El tema de la próxima revista era la culpabilidad como motor social y el artículo que escribió Marcos los acercó definitivamente.
Marcos planteaba que la culpa era el dinamizador más poderoso para el logro del placer y la felicidad.
Creía que la misión principal del ser humano era eximirse de toda culpa, comenzando por la impuesta en el pecado original.
Por el simple hecho de ser un ser humano se es culpable de ser inteligente frente a las otras especies animales, culpable de ser depredador de las demás especies, culpable de no estar a la altura de la civilización que le corresponda a ese individuo, culpable de no mejorar el presente, culpable de no ser feliz, culpable de todo en resumen.
Del ocio, la pobreza o la riqueza, la mediocridad, los extremos, la parquedad, de todo lo que se piense, el ser humano es culpable. Por fortuna, decía Marcos, existe el castigo que libera la culpa.
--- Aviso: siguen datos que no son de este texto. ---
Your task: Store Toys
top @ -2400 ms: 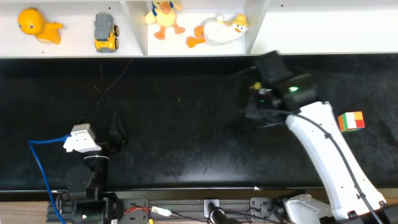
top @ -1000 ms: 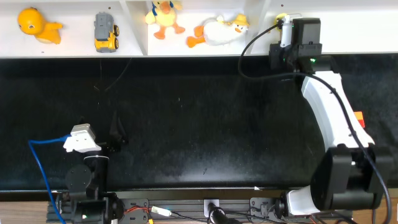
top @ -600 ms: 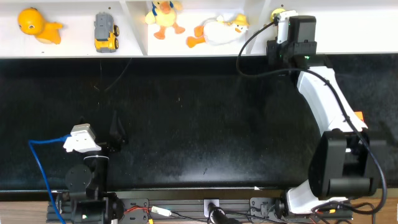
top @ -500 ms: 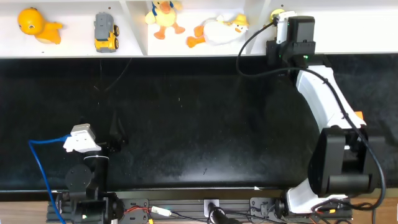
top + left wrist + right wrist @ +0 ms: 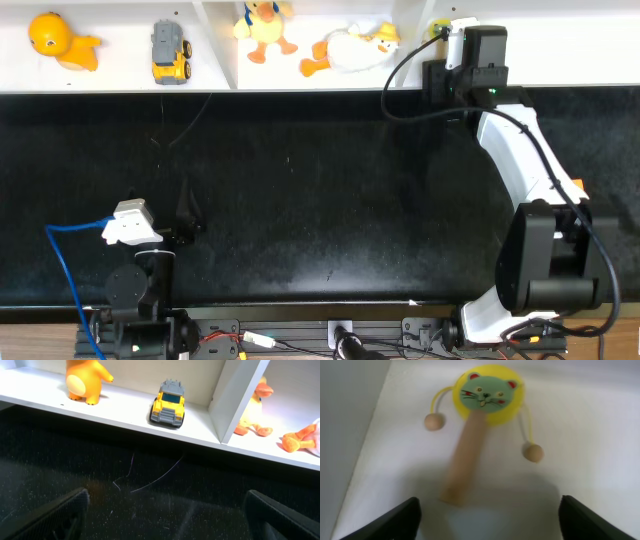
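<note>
the right gripper (image 5: 490,515) hangs with its fingers spread wide and empty, just in front of the yellow wooden rattle drum with a green cat face (image 5: 479,415). the drum lies flat on the floor of the white shelf (image 5: 600,435), in the shelf's right compartment, close to the dividing wall. the drop looks done, so the job now is a clean retreat: keep the fingers apart and back straight out of the shelf, so that neither finger catches the handle or the two beads on their cords. the left gripper (image 5: 170,510) is also spread and empty, low over the black mat (image 5: 320,200) facing the shelf. 2.4 s ago the right arm was over the mat, well short of the shelf; it has since reached in, barely shifting over the last half second.
</note>
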You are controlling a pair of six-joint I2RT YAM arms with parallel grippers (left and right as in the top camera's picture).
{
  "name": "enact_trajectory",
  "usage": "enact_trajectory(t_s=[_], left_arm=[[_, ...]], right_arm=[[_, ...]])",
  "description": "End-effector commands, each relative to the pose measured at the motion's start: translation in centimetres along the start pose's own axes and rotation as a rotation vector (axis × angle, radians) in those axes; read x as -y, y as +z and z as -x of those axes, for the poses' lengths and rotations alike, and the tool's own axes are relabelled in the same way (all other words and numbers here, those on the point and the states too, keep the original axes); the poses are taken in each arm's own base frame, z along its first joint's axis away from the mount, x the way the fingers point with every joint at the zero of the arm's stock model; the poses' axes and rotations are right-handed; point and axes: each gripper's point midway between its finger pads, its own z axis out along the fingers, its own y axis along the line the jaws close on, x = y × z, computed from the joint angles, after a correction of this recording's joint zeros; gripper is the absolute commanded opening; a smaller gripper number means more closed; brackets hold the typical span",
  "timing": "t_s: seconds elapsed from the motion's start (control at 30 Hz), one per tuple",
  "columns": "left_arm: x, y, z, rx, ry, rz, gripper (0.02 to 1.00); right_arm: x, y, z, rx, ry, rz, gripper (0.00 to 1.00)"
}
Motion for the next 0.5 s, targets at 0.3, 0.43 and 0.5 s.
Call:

El castigo es el principal liberador de la humanidad… y en ese tono y con argumentos más sofisticados continuaba el artículo. Como fácilmente se comprenderá, a Pilar le interesó conocer a quien pensaba así.
Pronto lo citó en su oficina con el pretexto de examinar algunos apartes del artículo en mención y, aunque la atracción inicial no se hizo evidente, lo cierto es que el interés manifestado por Pilar terminó por hacer que Marcos la invitara a un café. Ya en un ambiente menos formal, Marcos y Pilar se entendieron a las mil maravillas.
En especial, a Pilar le gustó la siguiente idea de Marcos: Si bien todos los seres humanos necesitamos el castigo, lo cierto es que hay quienes deciden cargar la cruz de ser castigadores. Entendiendo su misión de liberadores, actúan para expiación de los otros y lo hacen bien, pero el castigo no es fácil porque puede incrementar la culpa intrínseca del ser que castiga y ello sería superior a sus fuerzas.
El castigador debe estar, como decía Nietzsche, más allá del bien y del mal. Para lograr aplicar ese castigo de manera adecuada, la acción punitiva debe estar acompañada de placer, y ojalá placer en su máxima expresión primitiva y animal, como es el placer sexual.
En cuanto a quien pide el castigo, decía Marcos, qué bello acto de liberación emprende.
La vía ideal para el castigado emancipador es la sexual… Pilar le preguntó a Marcos qué hacía con su culpa intrínseca el castigador excepto que se castigara a sí mismo, y él le respondió que el castigador, por el valor de serlo y por la grandeza de la misión, quedaba eximido de culpa, y que si eso no la convencía, el castigador también podía transmitir su culpa al castigado y reprenderlo, liberándose en el otro a sí mismo.
Ella, con las mejillas sonrosadas, se atrevió a decirle a Marcos que se inclinaba poderosamente a ser castigada y él, también sorprendiéndola, le dijo que su pasión era castigar.
A partir de allí todo fue fácil porque existió un acuerdo en lo esencial, y sólo bastó construir la parafernalia, los ritos, las situaciones para el castigo.
Esa noche fue el primer castigo de muchos.
A partir de ese momento Marcos le enrojeció las nalgas casi a diario, la ató con cuerdas, cadenas, cueros y hasta corbatas, la marcó con hierro candente como esclava personal, le compró collares de perra, esposas, muñequeras, vendas y consoladores, la penetró por el ano sin lubricación, la tironeó del pelo en público y en privado, le impuso restricciones a la comida, le controló el vestuario, tanto de las prendas íntimas como de la ropa de calle, la dejó encerrada, la obligó a mirarlo hacer el amor con otras mujeres y después de miles de maltratos y palizas, Marcos y Pilar fueron Amo y esclava felices y comieron perdices.